Gidecek bir yerim yok translate English
222 parallel translation
Gidecek bir yerim yok.
I got no place to go.
- Gidecek bir yerim yok.
- I've nowhere to go.
Gidecek bir yerim yok.
I have nowhere to go.
Ama gidecek bir yerim yok.
But I have no place to go.
Meteliksizim, işsizim ve gidecek bir yerim yok!
I'm penniless, jobless, and got nowhere to turn!
Gidecek bir yerim yok çünkü.
Because I have nowhere to go.
Gidecek bir yerim yok.
I've got no place to go.
- Gidecek bir yerim yok!
- Nowhere to go!
Gidecek bir yerim yok.
I ain't got no place to go.
- Gidecek bir yerim yok.
- I have nowhere to go.
Amca, gidecek bir yerim yok!

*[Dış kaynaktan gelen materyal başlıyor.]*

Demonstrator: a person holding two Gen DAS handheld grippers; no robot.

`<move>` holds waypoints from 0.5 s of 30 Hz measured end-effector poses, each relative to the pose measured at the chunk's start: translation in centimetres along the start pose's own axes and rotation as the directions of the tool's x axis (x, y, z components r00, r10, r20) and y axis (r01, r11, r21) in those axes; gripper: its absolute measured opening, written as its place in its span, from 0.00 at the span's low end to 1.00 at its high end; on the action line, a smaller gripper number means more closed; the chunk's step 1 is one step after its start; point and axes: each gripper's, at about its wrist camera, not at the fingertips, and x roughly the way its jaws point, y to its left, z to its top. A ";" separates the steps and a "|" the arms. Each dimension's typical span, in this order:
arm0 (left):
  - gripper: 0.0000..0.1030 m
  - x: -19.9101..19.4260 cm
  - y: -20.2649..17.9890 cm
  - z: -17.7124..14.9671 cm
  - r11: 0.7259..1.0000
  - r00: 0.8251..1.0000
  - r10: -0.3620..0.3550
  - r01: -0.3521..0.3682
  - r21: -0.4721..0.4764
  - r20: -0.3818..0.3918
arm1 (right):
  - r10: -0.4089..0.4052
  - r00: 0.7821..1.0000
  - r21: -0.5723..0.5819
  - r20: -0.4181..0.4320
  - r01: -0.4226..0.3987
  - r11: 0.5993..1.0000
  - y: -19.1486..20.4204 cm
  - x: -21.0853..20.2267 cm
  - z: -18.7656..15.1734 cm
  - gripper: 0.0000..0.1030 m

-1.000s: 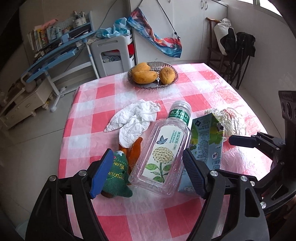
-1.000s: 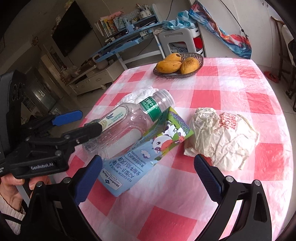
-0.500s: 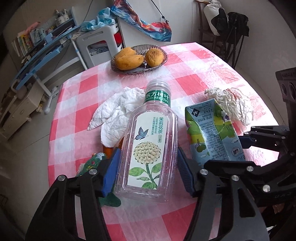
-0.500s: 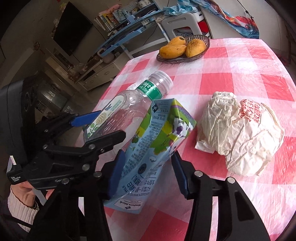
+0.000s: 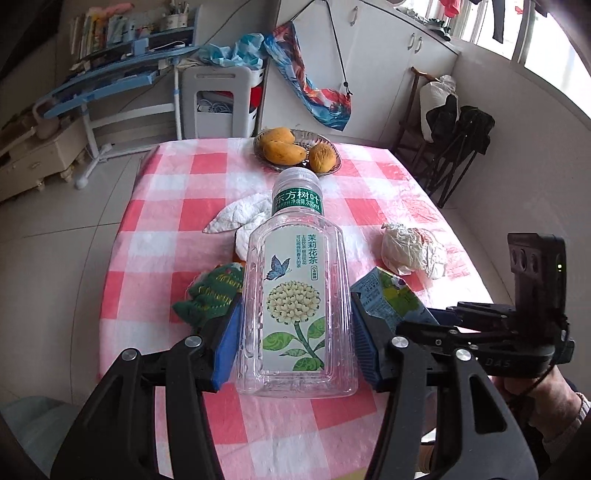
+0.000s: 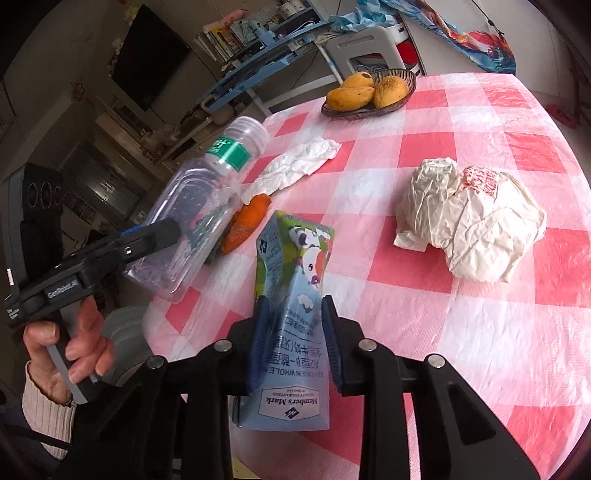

Evim bombalandı!
Uncle, I've got nowhere to go, my home was bombed.
Hey arabacı, durdur atlarını, artık gidecek bir yerim yok, artık sevdiğim kimsem yok.
Hey, coachman, hold your horses, It's nowhere I have now to go, It's no one I love anymore.
Gidecek bir yerim yok.
Where would I go?
Gidecek bir yerim yok.
Got no place to go.
Gidecek bir yerim yok.
I have no place to go.
Bana gelince, gidecek bir yerim yok.
Me, I got nowhere to go.
Gidecek bir yerim yok.
I don't have any place to go.
Gidecek bir yerim yok ki.
No place to go!
Gidecek bir yerim yok. Yani?
I don't have anywhere to go.
Gidecek bir yerim yok.
I got nowhere to go.
Uykum gelmedi ve gidecek bir yerim yok.
I'm not sleepy and there is no place I'm going to "
İşim yok, gidecek bir yerim yok.
I don't have a job, I have no place to go.
Gidecek bir yerim yok.
I got nowhere else to go.
Gidecek bir yerim yok.
I've no'got anywhere to go.
Gidecek bir yerim yok.
I've got nowhere to go.
Gidecek bir yerim yok. Bu yüzden...
I got no place to go, so...
Evim, alışkanlıklarım olmadan gidecek bir yerim yok.
Without my house, my things, I have no place to go.
Burdan çıksam bile gidecek bir yerim yok.
Even if I get out I have no place to go
Gidecek başka bir yerim yok.
I have nowhere else to go
Gidecek bir yerim de yok.
I have no place to go.
Gidecek bir yerim yok!
I have no place to go.
Gidecek hiç bir yerim yok.
I have nowhere to go.
Gidecek daha iyi bir yerim yok.
I got nothing better on.
"Fena fikir sayılmaz" "hem gidecek bir yerim de yok"
Not a bad idea besides I have no where to go
Gidecek hiç bir yerim yok!
I'll leave everything in your hands.
Gidecek hiç bir yerim yok!
I don't know either.
Gidecek başka bir yerim yok.
I got nowhere to go.
Gidecek emin bir yerim yok ki.
I have no safe place to go.
Gidecek hiç bir yerim yok.
I have nowhere else to turn.
Gidecek yerim yok, Pipim bir karış toz.
They got my back against the wall And my dick is in the dust
Lütfen gidecek başka bir yerim yok.
Please, I've got nowhere else to go.
Benim gidecek bir yerim bile yok.
And me, I have no ride at all.
- Gidecek başka bir yerim yok bayan Niedelmeyer!
- Go away! - I don't have anywhere else to go, Mrs. Niedelmeyer!
Gidecek başka bir yerim yok.
I got no place else to go.
Buradayım çünkü gidecek başka bir yerim yok.
I'm just here because I don't have any other place to go.
Evden yeni çıktım ve gidecek başka bir yerim yok.
I had no place else to go.
Gidecek başka bir yerim yok.
I HAVEN'T GOT ANYWHERE ELSE TO GO!
Yardım için yalvarmak benim için kolay değil, ama gidecek başka bir yerim yok.
It is not easy for me to beg you for help but I have nowhere else to turn.
Gidecek hic bir yerim yok, Buddy.
I've got nowhere to go, Buddy.
Gidecek başka bir yerim yok.
I don't have anywhere else to go.
Bir arkadaşa ihtiyacım var ve gidecek bir yerim de yok.